-4
ÖZET: 17.11.2009 havale tarihli şikâyet ve katılma talepli dilekçesi, 10.12.2009 tarihli ve 186837
sayılı hükümden önce mahkemeye ulaşmasına rağmen fark edilmemesi nedeniyle katılma
istemi hususunda bir değerlendirme yapılamayan ve gerekçeli karar tebliğine rağmen hükmü
temyiz etmeyen şikâyetçi MÜ-YAP vekilinin, sanık müdafisinin temyizi nedeniyle hükmün bozulması
sonrasında duruşmaya çağrılmadan ve katılma istemi hakkında bir karar verilmeden yargılamaya
devam edilmesi mümkün değildir.
Özel Daire ile Yerel Mahkeme arasında oluşan ve Ceza Genel Kurulunca çözülmesi gereken
uyuşmazlık, sanık lehine olan kanunun tespitinin, 5846 sayılı Kanunun suç tarihinde yürürlükte bulunan
5101 sayılı Kanun ile değişik 81. maddesinin 9. fıkrasının 1/b alt bendi ile aynı Kanunun hüküm tarihinde
yürürlükte bulunan 5728 sayılı Kanun ile değişik 81/13 ve 71/1. madde hükümleriyle mi yoksa 81/4.

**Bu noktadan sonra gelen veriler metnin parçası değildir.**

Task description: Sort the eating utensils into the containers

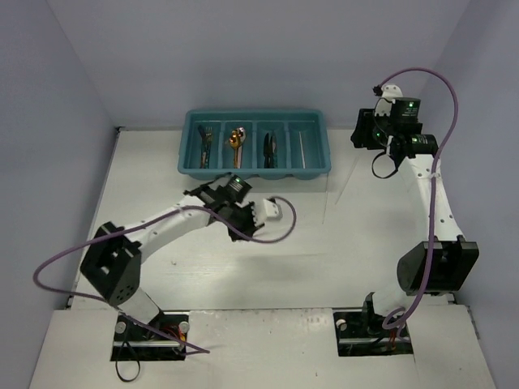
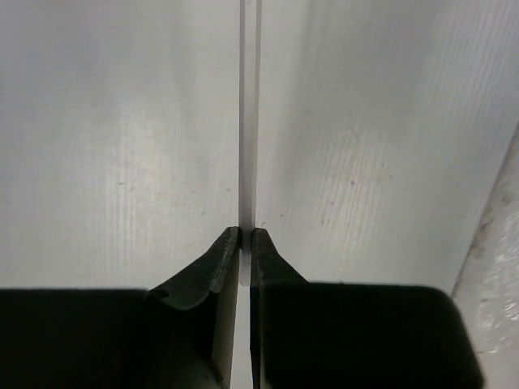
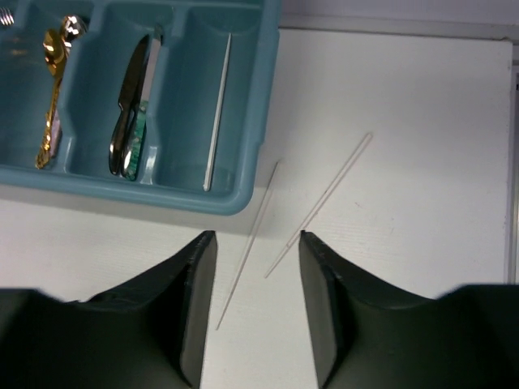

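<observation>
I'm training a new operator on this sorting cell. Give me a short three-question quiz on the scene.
1. True or false: the left tool is shut on a thin pale stick.
2. How many loose sticks lie on the table beside the tray?
3. Seen from above, the gold spoon lies in which compartment from the left: A first, B second, C fourth?
Key: 1 true; 2 two; 3 B.

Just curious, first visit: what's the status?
Left hand shut on pale stick. Right hand open over two loose sticks beside tray. Nothing blocking.
</observation>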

maddesi hükmüyle mi karşılaştırılarak yapılması gerektiğinin belirlenmesine ilişkin ise de, Yargıtay İç
Yönetmeliğinin 27. maddesi uyarınca öncelikle, 17.11.2009 havale tarihli şikâyet ve katılma talepli
dilekçesi, 10.12.2009 tarihli ve 186-837 sayılı hükümden önce mahkemeye ulaşmasına rağmen fark
edilmemesi nedeniyle katılma istemi hususunda bir değerlendirme yapılamayan ve gerekçeli karar
tebliğine rağmen hükmü temyiz etmeyen şikâyetçi MÜ-YAP vekilin, sanık müdafiinin temyizi nedeniyle
hükmün bozulması sonrasında duruşmaya çağrılmadan ve katılma istemi hakkında bir karar verilmeden
yargılamaya devam edilmesinin mümkün olup olmadığının, direnme kararına konu hükmün şikâyetçi
MÜ-YAP vekiline tebliğ edilmesi gerekip gerekmediğinin belirlenmesine ilişkindir.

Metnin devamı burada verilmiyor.